● Exercise instructions: Each record should be copied exactly, and none of them omitted.
──────────
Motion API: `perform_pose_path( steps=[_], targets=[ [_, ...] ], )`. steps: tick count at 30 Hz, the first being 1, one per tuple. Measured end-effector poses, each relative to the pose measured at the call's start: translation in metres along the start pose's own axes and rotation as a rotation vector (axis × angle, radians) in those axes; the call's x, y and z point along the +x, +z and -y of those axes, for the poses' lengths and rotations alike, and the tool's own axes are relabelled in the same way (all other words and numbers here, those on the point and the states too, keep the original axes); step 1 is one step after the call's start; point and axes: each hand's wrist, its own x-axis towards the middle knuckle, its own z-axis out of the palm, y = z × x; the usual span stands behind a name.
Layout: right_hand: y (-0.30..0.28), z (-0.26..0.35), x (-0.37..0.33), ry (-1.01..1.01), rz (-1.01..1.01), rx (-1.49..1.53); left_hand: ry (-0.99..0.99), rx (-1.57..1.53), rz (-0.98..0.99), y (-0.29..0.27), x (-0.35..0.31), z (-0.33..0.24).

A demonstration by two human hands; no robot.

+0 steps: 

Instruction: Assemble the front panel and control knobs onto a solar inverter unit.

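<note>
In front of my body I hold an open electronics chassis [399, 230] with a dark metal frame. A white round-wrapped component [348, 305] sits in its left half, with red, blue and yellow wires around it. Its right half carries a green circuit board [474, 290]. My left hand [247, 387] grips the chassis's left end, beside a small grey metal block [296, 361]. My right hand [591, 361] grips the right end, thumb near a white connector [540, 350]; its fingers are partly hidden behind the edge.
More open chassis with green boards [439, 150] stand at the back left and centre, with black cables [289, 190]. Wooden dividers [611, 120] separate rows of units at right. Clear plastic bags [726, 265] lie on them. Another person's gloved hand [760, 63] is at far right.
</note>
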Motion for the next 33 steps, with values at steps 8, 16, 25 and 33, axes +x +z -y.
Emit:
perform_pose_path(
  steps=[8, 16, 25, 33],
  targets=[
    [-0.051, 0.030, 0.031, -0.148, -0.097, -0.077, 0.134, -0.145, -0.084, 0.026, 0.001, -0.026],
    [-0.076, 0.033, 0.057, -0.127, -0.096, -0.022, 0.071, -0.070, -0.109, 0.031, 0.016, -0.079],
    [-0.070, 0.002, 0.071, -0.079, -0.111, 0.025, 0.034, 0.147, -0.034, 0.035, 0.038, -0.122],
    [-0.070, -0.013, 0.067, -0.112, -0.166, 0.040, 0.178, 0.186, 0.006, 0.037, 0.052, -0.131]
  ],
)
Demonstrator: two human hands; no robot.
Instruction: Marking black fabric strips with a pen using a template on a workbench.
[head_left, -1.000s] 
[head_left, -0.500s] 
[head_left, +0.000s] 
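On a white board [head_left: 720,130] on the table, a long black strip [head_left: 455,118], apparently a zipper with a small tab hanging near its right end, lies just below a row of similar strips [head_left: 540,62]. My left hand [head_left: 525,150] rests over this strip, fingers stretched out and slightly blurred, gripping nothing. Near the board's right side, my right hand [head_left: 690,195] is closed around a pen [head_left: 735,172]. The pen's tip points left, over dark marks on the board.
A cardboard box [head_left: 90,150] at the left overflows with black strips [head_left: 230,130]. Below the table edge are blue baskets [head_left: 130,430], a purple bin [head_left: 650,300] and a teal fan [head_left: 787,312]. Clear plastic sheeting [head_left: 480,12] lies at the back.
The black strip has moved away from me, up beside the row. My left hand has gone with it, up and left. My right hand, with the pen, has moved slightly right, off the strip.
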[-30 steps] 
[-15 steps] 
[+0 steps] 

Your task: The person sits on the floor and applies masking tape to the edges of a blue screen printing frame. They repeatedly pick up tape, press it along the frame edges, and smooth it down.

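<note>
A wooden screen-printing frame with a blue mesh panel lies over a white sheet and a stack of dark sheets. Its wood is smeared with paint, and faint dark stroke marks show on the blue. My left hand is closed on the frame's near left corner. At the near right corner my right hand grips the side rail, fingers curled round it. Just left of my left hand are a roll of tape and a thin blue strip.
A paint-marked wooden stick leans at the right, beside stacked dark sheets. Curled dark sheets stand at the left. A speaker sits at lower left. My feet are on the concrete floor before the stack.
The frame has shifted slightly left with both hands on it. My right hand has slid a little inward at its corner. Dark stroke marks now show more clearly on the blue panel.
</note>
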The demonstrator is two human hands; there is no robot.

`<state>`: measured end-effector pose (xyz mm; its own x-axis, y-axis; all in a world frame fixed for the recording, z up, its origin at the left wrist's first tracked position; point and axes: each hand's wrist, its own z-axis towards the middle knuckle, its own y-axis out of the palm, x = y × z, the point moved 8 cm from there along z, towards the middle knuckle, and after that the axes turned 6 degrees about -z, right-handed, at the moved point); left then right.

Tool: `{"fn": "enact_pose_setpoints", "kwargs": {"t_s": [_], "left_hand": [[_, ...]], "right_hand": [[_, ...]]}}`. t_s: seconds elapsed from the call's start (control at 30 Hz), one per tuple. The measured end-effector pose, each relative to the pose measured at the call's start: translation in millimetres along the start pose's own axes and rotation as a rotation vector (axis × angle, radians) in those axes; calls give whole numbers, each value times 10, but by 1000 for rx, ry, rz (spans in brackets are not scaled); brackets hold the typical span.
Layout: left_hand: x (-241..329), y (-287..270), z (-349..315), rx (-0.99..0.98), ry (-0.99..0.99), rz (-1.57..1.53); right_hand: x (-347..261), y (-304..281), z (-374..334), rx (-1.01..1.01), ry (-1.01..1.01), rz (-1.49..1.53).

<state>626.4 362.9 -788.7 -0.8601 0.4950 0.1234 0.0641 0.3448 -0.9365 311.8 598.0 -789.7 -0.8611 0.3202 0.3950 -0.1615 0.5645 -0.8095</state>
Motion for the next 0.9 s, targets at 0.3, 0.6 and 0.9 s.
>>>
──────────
● Solution to the exercise:
Motion API: `perform_pose_path( steps=[_], targets=[ [_, ...] ], )`. steps: tick count at 30 Hz, the first being 1, one per tuple. Measured end-effector poses, each relative to the pose measured at the call's start: translation in metres along the start pose's own axes and rotation as a rotation vector (axis × angle, radians) in those axes; the call's x, y and z point along the +x, +z and -y of those axes, for the poses' lengths and rotations alike, and the tool's own axes are relabelled in the same way (all other words and numbers here, those on the point and the states too, keep the original axes); step 1 is one step after the call's start; point and axes: each hand's wrist, its own x-axis towards the middle knuckle, its own z-axis out of the palm, y = z × x; the usual span stands behind a name.
Layout: right_hand: y (-0.30..0.28), z (-0.26..0.35), x (-0.37..0.33), ry (-1.01..1.01), rz (-1.01..1.01), rx (-1.49..1.53); left_hand: ry (-0.99..0.99), rx (-1.57..1.53), rz (-0.98..0.99), y (-0.29..0.27), x (-0.35..0.31), z (-0.33..0.24).

A demonstration by two human hands; no robot.

+0 steps: 

Instruction: Assemble the front panel and control knobs onto a solar inverter unit.

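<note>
In front of my body I hold an open electronics chassis [399, 230] with a dark metal frame. A white round-wrapped component [348, 305] sits in its left half, with red, blue and yellow wires around it. Its right half carries a green circuit board [474, 290]. My left hand [247, 387] grips the chassis's left end, beside a small grey metal block [296, 361]. My right hand [591, 361] grips the right end, thumb near a white connector [540, 350]; its fingers are partly hidden behind the edge.
More open chassis with green boards [439, 150] stand at the back left and centre, with black cables [289, 190]. Wooden dividers [611, 120] separate rows of units at right. Clear plastic bags [726, 265] lie on them. Another person's gloved hand [760, 63] is at far right.
</note>
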Motion for the next 33 steps, with values at steps 8, 16, 25 and 33, axes +x +z -y.
Emit:
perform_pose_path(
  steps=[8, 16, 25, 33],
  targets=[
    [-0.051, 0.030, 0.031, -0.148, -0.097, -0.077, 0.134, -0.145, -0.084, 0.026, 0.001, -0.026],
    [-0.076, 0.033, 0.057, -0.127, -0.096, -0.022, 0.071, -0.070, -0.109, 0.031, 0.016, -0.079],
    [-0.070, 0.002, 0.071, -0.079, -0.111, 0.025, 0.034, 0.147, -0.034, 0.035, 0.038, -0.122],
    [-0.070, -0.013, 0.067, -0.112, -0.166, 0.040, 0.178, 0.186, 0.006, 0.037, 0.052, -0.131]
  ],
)
Demonstrator: two human hands; no robot.
Instruction: Marking black fabric strips with a pen using a template on a workbench.
[head_left, -1.000s] 
[head_left, -0.500s] 
[head_left, +0.000s] 
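On a white board [head_left: 720,130] on the table, a long black strip [head_left: 455,118], apparently a zipper with a small tab hanging near its right end, lies just below a row of similar strips [head_left: 540,62]. My left hand [head_left: 525,150] rests over this strip, fingers stretched out and slightly blurred, gripping nothing. Near the board's right side, my right hand [head_left: 690,195] is closed around a pen [head_left: 735,172]. The pen's tip points left, over dark marks on the board.
A cardboard box [head_left: 90,150] at the left overflows with black strips [head_left: 230,130]. Below the table edge are blue baskets [head_left: 130,430], a purple bin [head_left: 650,300] and a teal fan [head_left: 787,312]. Clear plastic sheeting [head_left: 480,12] lies at the back.
The black strip has moved away from me, up beside the row. My left hand has gone with it, up and left. My right hand, with the pen, has moved slightly right, off the strip.
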[-30 steps] 
[-15 steps] 
[+0 steps] 

Your task: The person sits on the floor and applies masking tape to the edges of a blue screen printing frame. They repeatedly pick up tape, press it along the frame edges, and smooth it down.

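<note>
A wooden screen-printing frame with a blue mesh panel lies over a white sheet and a stack of dark sheets. Its wood is smeared with paint, and faint dark stroke marks show on the blue. My left hand is closed on the frame's near left corner. At the near right corner my right hand grips the side rail, fingers curled round it. Just left of my left hand are a roll of tape and a thin blue strip.
A paint-marked wooden stick leans at the right, beside stacked dark sheets. Curled dark sheets stand at the left. A speaker sits at lower left. My feet are on the concrete floor before the stack.
The frame has shifted slightly left with both hands on it. My right hand has slid a little inward at its corner. Dark stroke marks now show more clearly on the blue panel.
</note>
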The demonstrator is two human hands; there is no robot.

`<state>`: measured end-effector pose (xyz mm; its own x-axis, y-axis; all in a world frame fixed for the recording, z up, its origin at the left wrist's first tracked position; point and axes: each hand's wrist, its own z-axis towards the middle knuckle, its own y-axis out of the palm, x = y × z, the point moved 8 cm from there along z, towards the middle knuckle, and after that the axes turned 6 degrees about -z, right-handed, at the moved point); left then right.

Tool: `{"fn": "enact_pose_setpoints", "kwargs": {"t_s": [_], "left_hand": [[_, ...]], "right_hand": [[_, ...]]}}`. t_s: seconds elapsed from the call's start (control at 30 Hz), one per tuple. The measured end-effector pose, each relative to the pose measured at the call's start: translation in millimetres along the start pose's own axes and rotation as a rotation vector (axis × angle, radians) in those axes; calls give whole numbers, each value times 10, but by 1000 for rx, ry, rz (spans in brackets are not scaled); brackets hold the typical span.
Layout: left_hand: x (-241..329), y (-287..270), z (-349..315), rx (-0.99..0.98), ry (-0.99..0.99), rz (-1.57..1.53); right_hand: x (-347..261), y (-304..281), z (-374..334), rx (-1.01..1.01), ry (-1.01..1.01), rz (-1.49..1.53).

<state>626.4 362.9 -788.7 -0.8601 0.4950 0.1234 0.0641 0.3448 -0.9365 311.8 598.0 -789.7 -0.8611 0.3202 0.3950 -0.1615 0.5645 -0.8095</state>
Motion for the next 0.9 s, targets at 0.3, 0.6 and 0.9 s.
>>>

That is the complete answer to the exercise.